→ Data:
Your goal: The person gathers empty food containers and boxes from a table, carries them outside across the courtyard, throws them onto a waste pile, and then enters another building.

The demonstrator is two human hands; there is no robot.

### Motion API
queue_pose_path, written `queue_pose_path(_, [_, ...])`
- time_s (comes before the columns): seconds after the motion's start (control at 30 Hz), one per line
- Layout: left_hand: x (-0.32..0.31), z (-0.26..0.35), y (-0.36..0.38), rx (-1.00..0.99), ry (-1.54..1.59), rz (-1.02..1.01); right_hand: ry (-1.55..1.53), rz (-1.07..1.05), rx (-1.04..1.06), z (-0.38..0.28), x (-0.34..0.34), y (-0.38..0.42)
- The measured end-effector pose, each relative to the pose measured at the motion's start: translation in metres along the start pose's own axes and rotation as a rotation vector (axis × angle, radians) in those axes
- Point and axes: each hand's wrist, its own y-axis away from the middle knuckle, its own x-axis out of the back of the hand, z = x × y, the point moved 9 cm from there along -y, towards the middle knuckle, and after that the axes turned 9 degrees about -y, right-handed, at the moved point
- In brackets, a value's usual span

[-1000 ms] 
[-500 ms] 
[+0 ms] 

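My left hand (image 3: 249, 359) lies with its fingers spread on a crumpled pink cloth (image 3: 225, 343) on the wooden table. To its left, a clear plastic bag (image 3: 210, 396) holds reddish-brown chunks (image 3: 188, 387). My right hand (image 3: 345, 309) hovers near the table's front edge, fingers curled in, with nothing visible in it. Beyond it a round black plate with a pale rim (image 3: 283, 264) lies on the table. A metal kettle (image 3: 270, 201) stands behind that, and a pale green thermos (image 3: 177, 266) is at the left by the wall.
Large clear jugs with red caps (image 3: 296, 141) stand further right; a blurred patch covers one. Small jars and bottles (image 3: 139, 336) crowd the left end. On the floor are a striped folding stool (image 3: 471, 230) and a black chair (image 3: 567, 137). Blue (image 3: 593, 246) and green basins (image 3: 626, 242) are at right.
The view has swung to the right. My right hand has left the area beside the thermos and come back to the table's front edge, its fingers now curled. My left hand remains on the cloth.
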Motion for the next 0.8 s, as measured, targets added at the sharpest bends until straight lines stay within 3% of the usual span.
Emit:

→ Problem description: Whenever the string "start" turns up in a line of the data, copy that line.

→ Exercise output:
- time_s (comes before the columns): seconds after the motion's start (control at 30 Hz), one per line
- The measured end-effector pose, each relative to the pose measured at the motion's start: translation in metres along the start pose's own axes and rotation as a rotation vector (axis × angle, radians) in those axes

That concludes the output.